CrawlConfig::validate() is called automatically during CrawlEngineBuilder::build(). It checks:

Rule Error
max_concurrent must not be 0 "max_concurrent must be > 0"
max_pages must not be 0 "max_pages must be > 0"
max_redirects must be <= 100 "max_redirects must be <= 100"
request_timeout must not be zero "request_timeout must be > 0"
browser.wait_selector required when browser.wait is Selector "browser.wait_selector required when browser.wait is Selector"
All include_paths must be valid regex "invalid include_path regex '...': ..."
All exclude_paths must be valid regex "invalid exclude_path regex '...': ..."
All retry_codes must be 100-599 "invalid retry code: ..."

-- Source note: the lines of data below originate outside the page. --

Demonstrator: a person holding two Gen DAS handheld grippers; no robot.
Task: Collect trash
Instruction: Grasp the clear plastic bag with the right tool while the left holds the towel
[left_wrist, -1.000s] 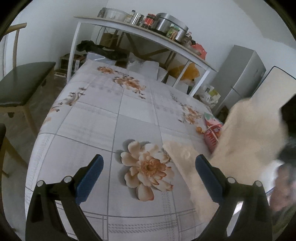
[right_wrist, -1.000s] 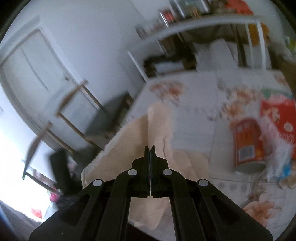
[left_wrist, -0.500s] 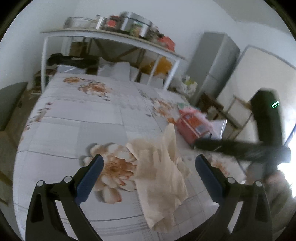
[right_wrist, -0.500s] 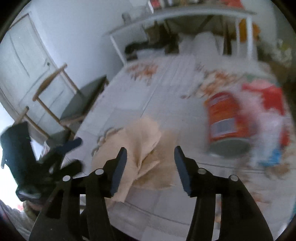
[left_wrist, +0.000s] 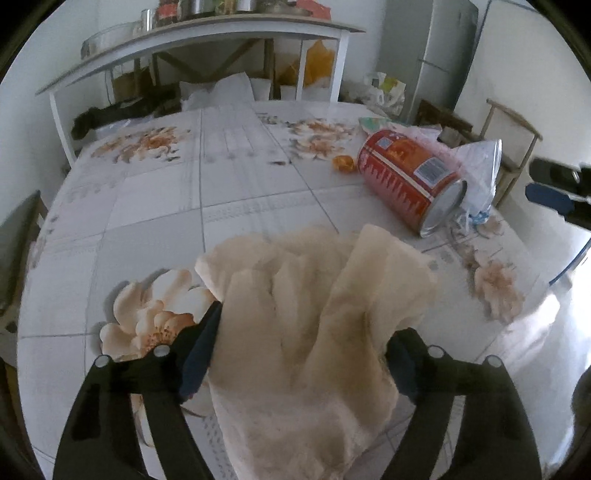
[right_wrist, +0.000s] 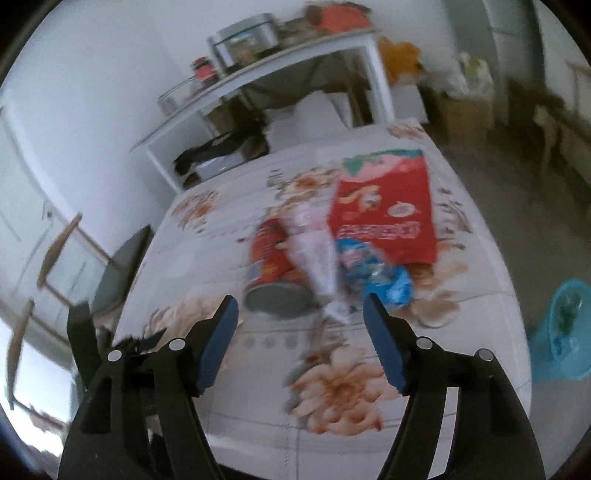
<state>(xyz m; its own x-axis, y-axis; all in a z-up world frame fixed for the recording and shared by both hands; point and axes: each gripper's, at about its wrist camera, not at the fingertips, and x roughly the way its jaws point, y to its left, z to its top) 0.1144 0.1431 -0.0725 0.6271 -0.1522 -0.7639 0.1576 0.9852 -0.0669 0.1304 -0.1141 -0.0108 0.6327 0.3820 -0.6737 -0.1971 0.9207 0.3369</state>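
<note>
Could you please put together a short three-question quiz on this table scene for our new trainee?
1. True or false: the red can stands upright on the table.
2. What lies between the fingers of the left gripper?
A. a beige cloth
B. a blue wrapper
C. nothing
3. Fill in: beside the table, on the floor, stands a teal ____.

Key
1. False: it lies on its side.
2. A: the beige cloth; the jaws have just been closing around it.
3. Basket.
</note>
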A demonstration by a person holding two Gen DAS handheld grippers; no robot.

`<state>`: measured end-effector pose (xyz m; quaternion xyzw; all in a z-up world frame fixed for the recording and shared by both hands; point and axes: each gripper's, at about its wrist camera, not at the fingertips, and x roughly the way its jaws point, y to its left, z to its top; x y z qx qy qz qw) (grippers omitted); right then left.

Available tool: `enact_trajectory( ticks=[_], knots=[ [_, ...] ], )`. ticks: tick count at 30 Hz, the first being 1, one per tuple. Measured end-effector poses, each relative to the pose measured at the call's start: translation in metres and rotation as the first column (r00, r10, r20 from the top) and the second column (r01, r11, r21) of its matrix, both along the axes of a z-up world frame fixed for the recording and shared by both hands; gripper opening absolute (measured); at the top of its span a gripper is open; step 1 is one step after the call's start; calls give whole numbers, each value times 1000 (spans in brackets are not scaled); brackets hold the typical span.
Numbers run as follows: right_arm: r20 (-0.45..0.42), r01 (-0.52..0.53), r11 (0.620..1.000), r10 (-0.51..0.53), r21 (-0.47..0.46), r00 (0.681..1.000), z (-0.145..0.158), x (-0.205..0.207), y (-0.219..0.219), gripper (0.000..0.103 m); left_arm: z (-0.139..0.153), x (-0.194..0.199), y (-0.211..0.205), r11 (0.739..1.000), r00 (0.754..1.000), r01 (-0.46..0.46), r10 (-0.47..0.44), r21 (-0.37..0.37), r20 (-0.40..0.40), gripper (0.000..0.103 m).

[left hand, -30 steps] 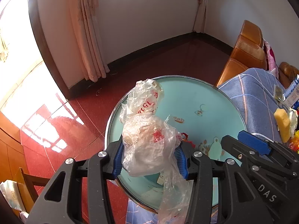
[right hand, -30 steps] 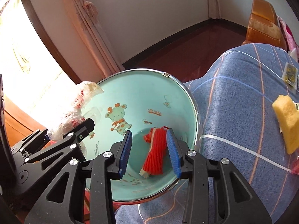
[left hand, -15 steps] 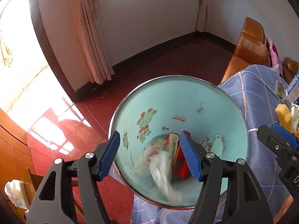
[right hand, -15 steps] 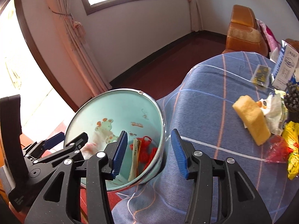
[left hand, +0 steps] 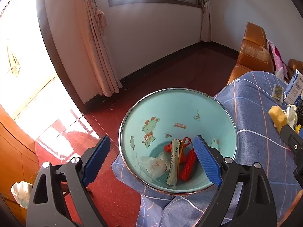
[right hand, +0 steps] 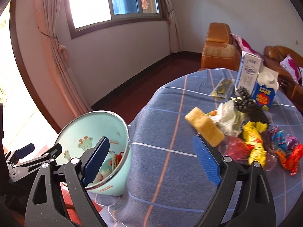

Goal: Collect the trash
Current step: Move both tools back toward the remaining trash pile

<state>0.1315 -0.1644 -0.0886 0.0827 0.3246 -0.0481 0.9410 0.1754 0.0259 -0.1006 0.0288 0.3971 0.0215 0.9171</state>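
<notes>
Both grippers are pulling back from the bin (left hand: 178, 113), and what they carried a second ago is now lying inside it: the clear bag (left hand: 155, 165) from the left gripper (left hand: 151, 160) and the red net (left hand: 188, 165) from the right gripper (right hand: 151, 160). Each pair of jaws is opening wide with nothing between them. The right wrist view is swinging away from the bin toward the litter on the table (right hand: 170, 170).

By the look of it, the task is only partly done. Three pieces are sitting at the bottom of the bin: the crumpled bag on the left, a long flat sachet (left hand: 175, 164) in the middle and the ribbed net on the right. Much more is waiting on the far right of the table: a yellow sponge block (right hand: 204, 127), a wad of pale film (right hand: 227, 117), a dark knobbly strip (right hand: 250, 107), a shiny yellow wrapper (right hand: 254, 141), a red film bag (right hand: 235, 148), bright foil scraps (right hand: 286, 149), a flat dark packet (right hand: 223, 87) and two cartons (right hand: 255, 77) standing upright.

The bin is smooth, pale teal, with cartoon animals and a bright metal rim, and is standing just beside the table's near left edge. A soft blue checked cloth is draping over the table. The grippers' pads are blue and finely ridged on black frames.
</notes>
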Motion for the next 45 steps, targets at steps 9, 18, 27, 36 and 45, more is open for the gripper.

You can also call validate() manually:

let config = CrawlConfig {
    max_concurrent: Some(0),
    ..Default::default()
};

match config.validate() {
    Ok(()) => println!("Valid"),
    Err(e) => eprintln!("Invalid: {}", e),
}

Full field reference

Crawl scope

Field Type Default Description
max_depth Option<usize> None Maximum crawl depth (link hops from seed). None means 0 (seed only).
max_pages Option<usize> None Maximum pages to crawl. None means unlimited. Must be > 0 if set.
stay_on_domain bool false Restrict crawling to the seed URL's domain.
allow_subdomains bool false Allow subdomains when stay_on_domain is true.
include_paths Vec<String> [] Regex patterns -- only matching URL paths are crawled. Seed URL (depth 0) is always included.
exclude_paths Vec<String> [] Regex patterns -- matching URL paths are skipped.

HTTP client

Field Type Default Description
max_concurrent Option<usize> None (10) Maximum concurrent requests.
request_timeout Duration 30 seconds Timeout for individual HTTP requests. Serialized as milliseconds in JSON.
max_redirects usize 10 Maximum redirects to follow. Must be <= 100.
retry_count usize 0 Number of retry attempts for failed requests.
retry_codes Vec<u16> [] HTTP status codes that trigger a retry. Each must be 100-599.
max_body_size Option<usize> None Maximum response body size in bytes. Responses are truncated.
user_agent Option<String> None Custom User-Agent string.
user_agents Vec<String> [] User-Agent strings for rotation. When non-empty, overrides user_agent.
custom_headers HashMap<String, String> {} Extra HTTP headers sent with every request.
cookies_enabled bool false Whether to collect and track cookies across requests.

Authentication

Field Type Default Description
auth Option<AuthConfig> None Authentication configuration.

AuthConfig variants:

// HTTP Basic authentication
AuthConfig::Basic { username: "user".into(), password: "pass".into() }

// Bearer token
AuthConfig::Bearer { token: "your-token".into() }

// Custom header
AuthConfig::Header { name: "X-API-Key".into(), value: "key-value".into() }

Proxy

Field Type Default Description
proxy Option<ProxyConfig> None Proxy configuration.
ProxyConfig {
    url: "http://proxy:8080".to_string(), // or "socks5://proxy:1080"
    username: Some("user".to_string()),
    password: Some("pass".to_string()),
}

Robots and compliance

Field Type Default Description
respect_robots_txt bool false Fetch and honor robots.txt directives (allow/disallow, crawl-delay, sitemap).

Content processing

Field Type Default Description
content.preprocessing_preset String "standard" HTML preprocessing strength: "minimal", "standard", or "aggressive" (aggressive strips chrome/boilerplate).
remove_tags Vec<String> [] CSS selectors for elements to remove before processing (e.g., "nav", ".sidebar").
max_body_size Option<usize> None Truncate HTML bodies beyond this size in bytes. None keeps the full body.

URL discovery (map)

Field Type Default Description
map_limit Option<usize> None Maximum URLs returned by the map operation.
map_search Option<String> None Case-insensitive substring filter for map results.

Asset downloading

Field Type Default Description
download_assets bool false Download page assets (CSS, JS, images, etc.).
asset_types Vec<AssetCategory> [] Filter for which asset categories to download. Empty means all.
max_asset_size Option<usize> None Maximum size per asset download in bytes.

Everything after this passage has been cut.